To miał być martwy nośnik. W Polsce sprzedaje się lepiej niż winyle
Dla kolekcjonerów gratką jest przede wszystkim winyl, dla niszy (choć coraz większej) kaseta – i taki układ wydawał się oczywisty. Tymczasem wielki powrót zalicza płyta CD. I ma solidne argumenty.
Pozostaję wiernym słuchaczem i zbieraczem płyt CD od lat, ale czegoś takiego się nie spodziewałem. Kiedy z okazji 40. urodzin nośnika pisałem o jego aktualnym znaczeniu zwracałem uwagę, że jest i będzie to świetny kolekcjonerski rarytas, ale dla niszy. Królem jest winyl, to jasne, a jeśli chce się mieć coś bardziej gadżeciarskiego to lepiej postawić na kasetę. CD jest zbyt zwykłe – i dlatego ciekawe, ale dla nielicznych.
Pasjonaci i kolekcjonerzy postawili na bardziej atrakcyjne kasety i winyle. Zwolennicy cyfryzacji słuchają na platformach streamingowych. Płyta CD, obiekt westchnień w latach 90., nagle jest dla nikogo. Przygarniam więc te artefakty niedawnej przeszłości. Płyty CD dla wielu były tak ważne, a nie zorganizowano im pogrzebu, nie krzyknięto "umarł król, niech żyje król" jak było to w przypadku odejścia kaset i winyli, których następczynią była właśnie płyta CD. To świetna opowieść: jesteś na topie, a potem wszyscy o tobie zapominają. Nadal cię widują, ale nie budzisz żadnych emocji.
Nieco się pomyliłem, bo CD ma się lepiej niż nieźle
Związek Producentów Audio Video podsumował pierwsze sześć miesięcy 2024 r. Rynek notuje wzrosty, a najpopularniejszą formą sprzedaży muzyki pozostaje streaming. Od stycznia do czerwca wygenerował prawie 313 mln zł przychodu, stanowiąc 79,7 proc. sprzedaży muzyki w Polsce.
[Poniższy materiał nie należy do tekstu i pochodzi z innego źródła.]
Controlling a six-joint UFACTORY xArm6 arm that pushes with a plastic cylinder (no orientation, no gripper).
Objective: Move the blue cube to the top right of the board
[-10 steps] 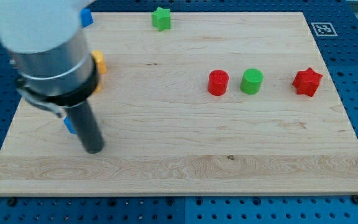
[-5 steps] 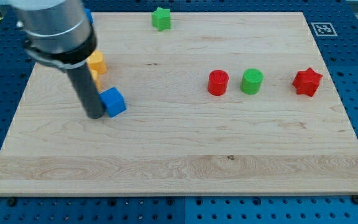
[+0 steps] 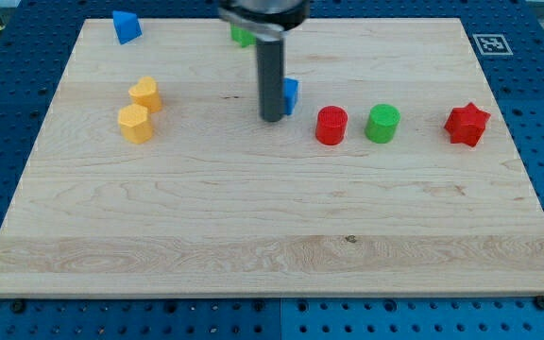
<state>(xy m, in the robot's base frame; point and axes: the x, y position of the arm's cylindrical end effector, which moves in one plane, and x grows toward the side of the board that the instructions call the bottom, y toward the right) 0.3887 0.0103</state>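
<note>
The blue cube [image 3: 291, 94] sits on the wooden board [image 3: 253, 217] a little above its middle, mostly hidden behind my dark rod. My tip [image 3: 272, 117] touches the board right at the cube's left side. The red cylinder [image 3: 331, 125] stands just to the right of and below the cube.
A green cylinder [image 3: 382, 123] and a red star [image 3: 467, 124] stand in a row right of the red cylinder. Two yellow blocks [image 3: 140, 109] sit at the left. A second blue block [image 3: 126, 25] lies at the top left. A green star [image 3: 241, 36] is partly hidden behind the arm.
My tip has swept from the left side up and to the right, pushing the blue cube with it to the board's middle near the red cylinder.
</note>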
Wzrost (o 20,4 proc.) odnotowały płyty winylowe – informuje ZPAV. Co oczywiście nie dziwi, biorąc pod uwagę modę na czarne płyty. Pewną niespodzianką jest to, jak radzą sobie „cedeki”. A radzą sobie świetnie, bo w pierwszym półroczu odnotowały wzrost o 40,1 proc. Wygenerowały przychód na poziomie 48,7 mln zł i odpowiadają za 12,4 proc. rynku. To większa część niż udział winyli (7,3 proc.), które wypracowały 28,8 mln zł przychodu.
Skąd tak duża popularność płyt CD, skoro – jak mogło się wydawać – stanowią najmniej atrakcyjny produkt z punktu widzenia kolekcjonera? Niektórym może wydawać się to przesadzonym stwierdzeniem, ale jednak musimy zgodzić się, że zarówno winyl, jak i kaseta bardziej przyciągają wzrok. Na dodatek oba te nośniki brzmią inaczej. A CD nie ma duszy.
Ale za to jest tani
Albo inaczej: nie aż tak drogi jak winyl.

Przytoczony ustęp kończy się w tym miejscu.